(Records from a collection)
------------------------------------------------------------
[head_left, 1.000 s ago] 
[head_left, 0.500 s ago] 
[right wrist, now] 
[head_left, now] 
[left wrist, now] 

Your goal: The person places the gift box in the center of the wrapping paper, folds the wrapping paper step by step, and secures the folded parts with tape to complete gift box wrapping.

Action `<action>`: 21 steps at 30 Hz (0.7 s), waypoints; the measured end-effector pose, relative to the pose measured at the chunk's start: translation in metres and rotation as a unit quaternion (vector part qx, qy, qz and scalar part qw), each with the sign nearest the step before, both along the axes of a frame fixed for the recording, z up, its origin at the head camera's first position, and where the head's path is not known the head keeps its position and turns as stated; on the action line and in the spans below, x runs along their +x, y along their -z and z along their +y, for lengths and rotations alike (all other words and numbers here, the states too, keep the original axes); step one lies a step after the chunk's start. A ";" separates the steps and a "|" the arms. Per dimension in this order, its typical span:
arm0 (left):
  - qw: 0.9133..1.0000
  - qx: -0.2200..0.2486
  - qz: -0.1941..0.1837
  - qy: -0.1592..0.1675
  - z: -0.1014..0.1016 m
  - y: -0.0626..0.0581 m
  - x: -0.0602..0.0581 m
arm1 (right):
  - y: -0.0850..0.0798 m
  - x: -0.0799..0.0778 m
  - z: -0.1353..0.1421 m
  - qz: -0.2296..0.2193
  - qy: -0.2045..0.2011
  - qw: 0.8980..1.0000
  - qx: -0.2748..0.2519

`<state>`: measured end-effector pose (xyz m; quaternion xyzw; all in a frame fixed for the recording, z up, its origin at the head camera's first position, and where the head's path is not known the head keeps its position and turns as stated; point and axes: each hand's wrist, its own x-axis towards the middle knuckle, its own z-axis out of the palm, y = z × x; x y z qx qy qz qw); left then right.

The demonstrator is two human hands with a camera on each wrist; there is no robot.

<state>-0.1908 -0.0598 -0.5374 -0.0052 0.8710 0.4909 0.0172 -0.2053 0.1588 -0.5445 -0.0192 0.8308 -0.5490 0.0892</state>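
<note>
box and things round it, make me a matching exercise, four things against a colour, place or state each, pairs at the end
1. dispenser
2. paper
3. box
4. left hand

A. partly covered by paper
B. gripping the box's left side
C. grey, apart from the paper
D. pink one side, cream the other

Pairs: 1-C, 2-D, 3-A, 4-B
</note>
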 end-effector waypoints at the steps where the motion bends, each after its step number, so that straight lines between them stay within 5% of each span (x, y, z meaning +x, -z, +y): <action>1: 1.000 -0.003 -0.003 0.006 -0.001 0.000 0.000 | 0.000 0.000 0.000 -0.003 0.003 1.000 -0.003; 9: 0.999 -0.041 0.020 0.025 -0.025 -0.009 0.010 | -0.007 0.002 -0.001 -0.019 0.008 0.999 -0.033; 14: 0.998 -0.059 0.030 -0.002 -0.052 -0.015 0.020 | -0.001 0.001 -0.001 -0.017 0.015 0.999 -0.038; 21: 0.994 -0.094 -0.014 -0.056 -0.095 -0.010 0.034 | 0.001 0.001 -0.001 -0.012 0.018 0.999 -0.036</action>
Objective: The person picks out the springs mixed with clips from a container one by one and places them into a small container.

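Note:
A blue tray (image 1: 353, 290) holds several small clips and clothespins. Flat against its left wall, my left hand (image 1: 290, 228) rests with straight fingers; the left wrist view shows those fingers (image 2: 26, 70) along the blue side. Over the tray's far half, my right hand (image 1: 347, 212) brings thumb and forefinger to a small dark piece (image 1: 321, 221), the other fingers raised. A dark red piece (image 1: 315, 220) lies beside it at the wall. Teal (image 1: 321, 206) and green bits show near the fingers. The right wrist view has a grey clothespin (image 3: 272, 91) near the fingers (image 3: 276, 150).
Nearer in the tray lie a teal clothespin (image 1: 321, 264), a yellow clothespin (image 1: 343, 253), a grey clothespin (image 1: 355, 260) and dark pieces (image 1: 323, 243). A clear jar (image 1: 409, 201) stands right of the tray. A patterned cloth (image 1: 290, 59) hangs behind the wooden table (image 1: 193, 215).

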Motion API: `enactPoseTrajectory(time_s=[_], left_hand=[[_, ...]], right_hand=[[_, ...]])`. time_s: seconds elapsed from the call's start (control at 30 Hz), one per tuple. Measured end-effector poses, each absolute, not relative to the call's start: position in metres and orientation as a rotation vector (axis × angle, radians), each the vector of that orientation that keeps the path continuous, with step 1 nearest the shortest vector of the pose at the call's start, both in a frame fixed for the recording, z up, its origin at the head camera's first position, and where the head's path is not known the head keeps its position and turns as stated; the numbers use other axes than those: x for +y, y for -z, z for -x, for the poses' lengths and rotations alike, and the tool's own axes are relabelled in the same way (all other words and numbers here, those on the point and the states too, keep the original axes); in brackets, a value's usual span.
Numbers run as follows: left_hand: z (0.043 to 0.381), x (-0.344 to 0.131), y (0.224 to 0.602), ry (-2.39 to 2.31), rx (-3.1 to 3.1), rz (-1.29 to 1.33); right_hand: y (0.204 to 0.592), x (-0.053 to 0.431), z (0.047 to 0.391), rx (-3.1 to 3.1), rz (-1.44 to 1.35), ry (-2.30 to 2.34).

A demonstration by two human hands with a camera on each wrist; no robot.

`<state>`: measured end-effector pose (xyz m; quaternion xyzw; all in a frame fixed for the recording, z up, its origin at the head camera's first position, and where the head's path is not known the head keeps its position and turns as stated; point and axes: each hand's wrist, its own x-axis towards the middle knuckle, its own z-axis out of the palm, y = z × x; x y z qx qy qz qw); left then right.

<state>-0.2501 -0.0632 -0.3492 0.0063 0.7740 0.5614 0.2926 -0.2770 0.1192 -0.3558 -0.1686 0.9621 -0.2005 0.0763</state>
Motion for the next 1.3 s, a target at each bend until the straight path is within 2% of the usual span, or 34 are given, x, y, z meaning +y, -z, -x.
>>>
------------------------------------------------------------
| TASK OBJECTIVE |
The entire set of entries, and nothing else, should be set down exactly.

| OUTPUT OF THE TASK |
[head_left, 1.000 s ago] 
[head_left, 0.500 s ago] 
[right wrist, now] 
[head_left, now] 
[left wrist, now] 

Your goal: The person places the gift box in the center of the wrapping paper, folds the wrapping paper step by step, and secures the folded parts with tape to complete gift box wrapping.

Action `<action>`: 21 steps at 30 Hz (0.7 s), waypoints; the measured end-effector pose, relative to the pose measured at the chunk's start: translation in metres and rotation as a unit quaternion (vector part qx, qy, qz and scalar part qw), each with the sign nearest the step before, both along the axes of a frame fixed for the recording, z up, its origin at the head camera's first position, and where the head's path is not known the head keeps its position and turns as stated; on the action line and in the spans below, x runs along their +x, y along their -z and z along their +y, for lengths and rotations alike (all other words and numbers here, the states too, keep the original axes); step one lies a step after the chunk's start. A ";" separates the steps and a "|" the arms. Per dimension in this order, its typical span:
arm0 (left):
  - qw: 0.9133..1.0000
  - qx: -0.2200..0.2486
  - qz: -0.1941..0.1837
  - qy: -0.1592..0.1675
  - z: -0.1014..0.1016 m
  - y: -0.0626..0.0581 m
  - x: -0.0602..0.0581 m
arm1 (right):
  - y: -0.0850..0.0798 m
  - x: -0.0799..0.0778 m
  - z: -0.1353..0.1421 m
  - qz: -0.2296..0.2193
  - qy: -0.2045..0.2011
  - qw: 0.8980..1.0000
  - qx: -0.2748..0.2519

`<state>`: measured end-effector pose (xyz m; quaternion xyzw; all in a frame fixed for the recording, z up, its origin at the head camera's first position, and where the head's path is not known the head keeps its position and turns as stated; point and axes: each hand's wrist, its own x-axis towards the middle knuckle, its own z-axis out of the palm, y = z × x; x y z qx qy qz qw); left then right.

The demonstrator is two human hands with a camera on each wrist; there is no robot.

<state>-0.1908 -0.0598 -0.5374 -0.0052 0.8710 0.4909 0.0172 -0.2053 0.1588 -0.5445 -0.0192 0.8308 -0.5490 0.0892</state>
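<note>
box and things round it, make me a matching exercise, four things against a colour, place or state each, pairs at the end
1. dispenser
2. paper
3. box
4. left hand

A. partly covered by paper
B. gripping the box's left side
C. grey, apart from the paper
D. pink one side, cream the other

Pairs: 1-C, 2-D, 3-A, 4-B
</note>
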 end-effector waypoints at the steps where the motion bends, each after its step number, so that straight lines between them stay within 5% of each span (x, y, z meaning +x, -z, +y): <action>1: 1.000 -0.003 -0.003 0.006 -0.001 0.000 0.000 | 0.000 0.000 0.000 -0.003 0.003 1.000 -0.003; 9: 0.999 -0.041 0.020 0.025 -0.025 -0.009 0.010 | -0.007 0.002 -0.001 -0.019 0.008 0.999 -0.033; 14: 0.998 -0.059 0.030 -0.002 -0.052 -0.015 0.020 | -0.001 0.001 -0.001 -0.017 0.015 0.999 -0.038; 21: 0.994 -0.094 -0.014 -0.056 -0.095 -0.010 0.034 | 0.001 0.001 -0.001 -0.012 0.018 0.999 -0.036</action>
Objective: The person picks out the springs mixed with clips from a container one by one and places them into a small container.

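Note:
A blue tray (image 1: 353, 290) holds several small clips and clothespins. Flat against its left wall, my left hand (image 1: 290, 228) rests with straight fingers; the left wrist view shows those fingers (image 2: 26, 70) along the blue side. Over the tray's far half, my right hand (image 1: 347, 212) brings thumb and forefinger to a small dark piece (image 1: 321, 221), the other fingers raised. A dark red piece (image 1: 315, 220) lies beside it at the wall. Teal (image 1: 321, 206) and green bits show near the fingers. The right wrist view has a grey clothespin (image 3: 272, 91) near the fingers (image 3: 276, 150).
Nearer in the tray lie a teal clothespin (image 1: 321, 264), a yellow clothespin (image 1: 343, 253), a grey clothespin (image 1: 355, 260) and dark pieces (image 1: 323, 243). A clear jar (image 1: 409, 201) stands right of the tray. A patterned cloth (image 1: 290, 59) hangs behind the wooden table (image 1: 193, 215).
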
Motion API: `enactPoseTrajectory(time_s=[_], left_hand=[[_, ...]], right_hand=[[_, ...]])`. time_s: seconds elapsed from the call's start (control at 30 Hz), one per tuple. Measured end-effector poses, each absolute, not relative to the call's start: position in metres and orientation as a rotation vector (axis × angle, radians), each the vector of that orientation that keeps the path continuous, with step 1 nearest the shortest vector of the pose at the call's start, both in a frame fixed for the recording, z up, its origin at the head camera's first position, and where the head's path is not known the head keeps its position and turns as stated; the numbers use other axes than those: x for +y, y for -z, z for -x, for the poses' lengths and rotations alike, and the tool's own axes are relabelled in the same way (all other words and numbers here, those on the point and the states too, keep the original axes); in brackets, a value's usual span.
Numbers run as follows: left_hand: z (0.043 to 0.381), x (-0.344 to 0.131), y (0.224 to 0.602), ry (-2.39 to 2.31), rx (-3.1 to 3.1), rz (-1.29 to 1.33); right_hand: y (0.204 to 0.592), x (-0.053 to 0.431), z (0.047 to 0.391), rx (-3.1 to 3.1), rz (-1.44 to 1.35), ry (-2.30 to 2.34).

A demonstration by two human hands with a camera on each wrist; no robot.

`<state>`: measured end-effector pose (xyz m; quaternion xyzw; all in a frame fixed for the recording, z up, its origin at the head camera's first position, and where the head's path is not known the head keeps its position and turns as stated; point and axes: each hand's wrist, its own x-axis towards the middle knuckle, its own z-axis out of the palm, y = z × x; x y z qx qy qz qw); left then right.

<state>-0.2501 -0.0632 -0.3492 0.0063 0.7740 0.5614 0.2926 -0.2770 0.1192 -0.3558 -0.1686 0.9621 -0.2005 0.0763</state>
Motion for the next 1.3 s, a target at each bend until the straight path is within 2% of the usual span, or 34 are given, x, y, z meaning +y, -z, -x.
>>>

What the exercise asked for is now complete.